To install pyretailscience, use the following pip command:

pip install pyretailscience

Quick Start

Generating Simulated Data

The pyretailscience package provides a command-line interface for generating simulated transaction data.

Usage

pyretailscience --config_file=<config_file_path> [--verbose=<True|False>] [--seed=<seed_number>] [output]

Options and Arguments

  • --config_file=<config_file_path>: The path to the configuration file for the simulation. This is a required argument.
  • --verbose=<True|False>: Optional. Set to True to see debug messages. Default is False.
  • --seed=<seed_number>: Optional. Seed for the random number generator used in the simulation. If not provided, a random seed will be used.
  • [output]: Optional.

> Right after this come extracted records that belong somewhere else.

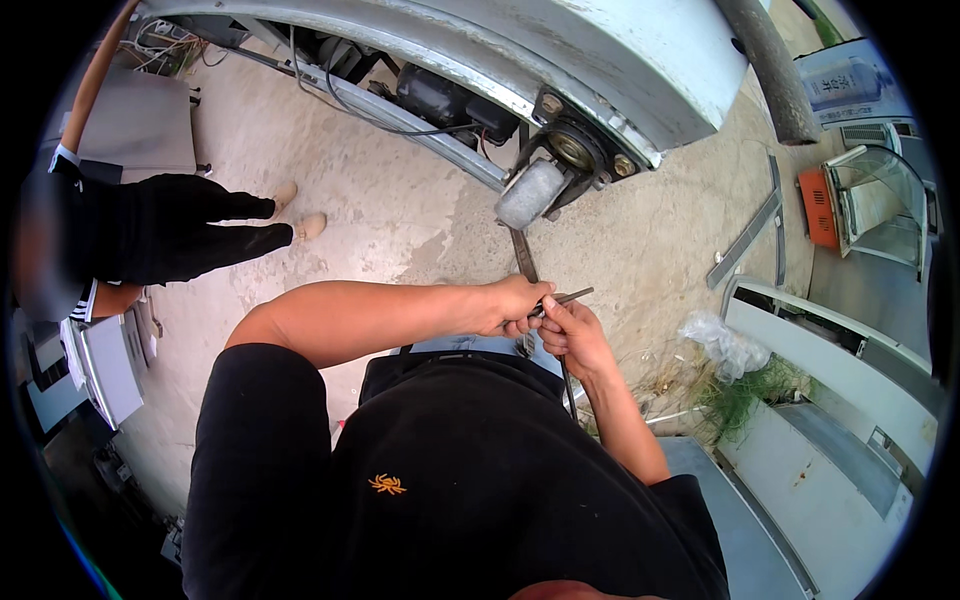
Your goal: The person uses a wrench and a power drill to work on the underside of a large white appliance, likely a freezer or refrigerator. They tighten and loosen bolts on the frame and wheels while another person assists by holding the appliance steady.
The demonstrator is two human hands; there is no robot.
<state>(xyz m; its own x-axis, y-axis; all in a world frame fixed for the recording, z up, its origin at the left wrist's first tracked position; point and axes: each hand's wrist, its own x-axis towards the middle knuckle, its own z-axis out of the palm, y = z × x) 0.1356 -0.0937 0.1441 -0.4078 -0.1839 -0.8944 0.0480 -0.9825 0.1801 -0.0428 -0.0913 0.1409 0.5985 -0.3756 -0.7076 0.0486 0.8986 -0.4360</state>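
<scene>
Both my hands meet in front of my waist, fingers closed around a thin dark metal rod (pixel 577 296) whose tip sticks out to the right. My left hand (pixel 514 304) wraps it from the left; my right hand (pixel 578 338) pinches it with the thumb on top. Just beyond them a flat metal bar (pixel 523 254) runs from below a caster wheel (pixel 532 193) toward my hands; its near end is partly hidden. A dark thin length (pixel 569 392) hangs below my right hand; I cannot tell whether it joins the rod.
A large white metal appliance (pixel 640 60) lies raised ahead, its underside with a black compressor (pixel 432 95) and cables exposed. At left stands another person (pixel 190 230) in black. Metal strips (pixel 745 240), crumpled plastic (pixel 725 342), weeds and white panels (pixel 830 350) lie at right.
</scene>
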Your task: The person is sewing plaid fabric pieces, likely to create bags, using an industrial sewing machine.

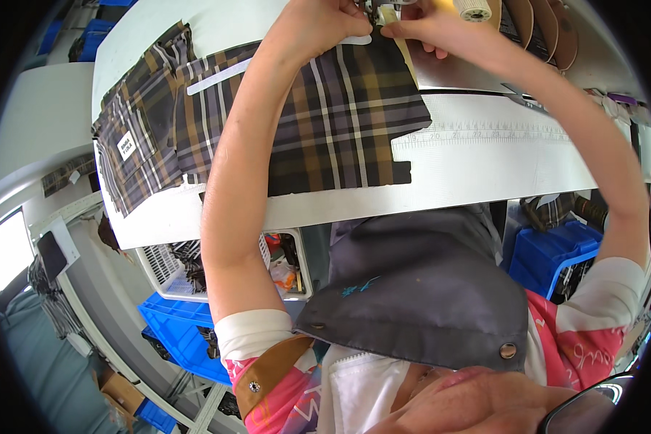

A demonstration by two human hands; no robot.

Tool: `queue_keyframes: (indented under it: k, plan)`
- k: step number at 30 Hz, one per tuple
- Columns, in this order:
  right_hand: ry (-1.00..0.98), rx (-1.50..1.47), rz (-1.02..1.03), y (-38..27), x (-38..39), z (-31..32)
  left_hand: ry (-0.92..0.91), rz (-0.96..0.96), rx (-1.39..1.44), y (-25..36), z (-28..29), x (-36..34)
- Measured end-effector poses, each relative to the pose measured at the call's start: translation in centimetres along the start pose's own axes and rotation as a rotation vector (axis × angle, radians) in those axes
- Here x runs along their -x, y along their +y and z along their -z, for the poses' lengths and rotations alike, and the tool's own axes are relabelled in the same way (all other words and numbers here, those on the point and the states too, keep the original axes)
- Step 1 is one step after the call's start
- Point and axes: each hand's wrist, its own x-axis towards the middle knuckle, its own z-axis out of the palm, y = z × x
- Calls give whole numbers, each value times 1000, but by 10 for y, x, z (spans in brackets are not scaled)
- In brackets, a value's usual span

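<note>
One plaid cloth (347, 116) is lying on the table (513, 166), extending leftward and bodyward from the nearer left hand (322, 25), long axis running left–right; right hand (448, 32) is curling at its far corner; cannot tell whether either is gripping.

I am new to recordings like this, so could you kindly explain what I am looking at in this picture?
There is no robot here: a person works bare-handed. The picture comes from a wide camera worn on the head, looking down; it bends straight edges. Checked cloth lies on a white table, with a white strip on it. At the top, the left hand and right hand are at the cloth's far edge, beside what looks like a sewing machine; whether they grip or merely press the cloth is hard to tell. Lower down are blue crates and a white basket.
</note>
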Motion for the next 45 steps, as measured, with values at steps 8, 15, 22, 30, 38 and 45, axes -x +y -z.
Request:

The path where the generated transactions will be saved in parquet format. If not provided, the transactions will be saved in the current directory.

Examples

# Get the default transaction config file
wget https://raw.githubusercontent.com/Data-Simply/pyretailscience/main/data/default_data_config.yaml
# Generate the data file
pyretailscience --config_file=default_data_config.yaml --seed=123 transactions.parquet

This command will generate a file named transactions.parquet with the simulated transaction data, using the configuration file at default data configuration file, and a seed of 123 for the random number generator.

Contributing

We welcome contributions from the community to enhance and improve pyretailscience. To contribute, please follow these steps:

  1. Fork the repository.
  2. Create a new branch for your feature or bug fix.
  3. Make your changes and commit them with clear messages.
  4. Push your changes to your fork.
  5. Open a pull request to the main repository's main branch.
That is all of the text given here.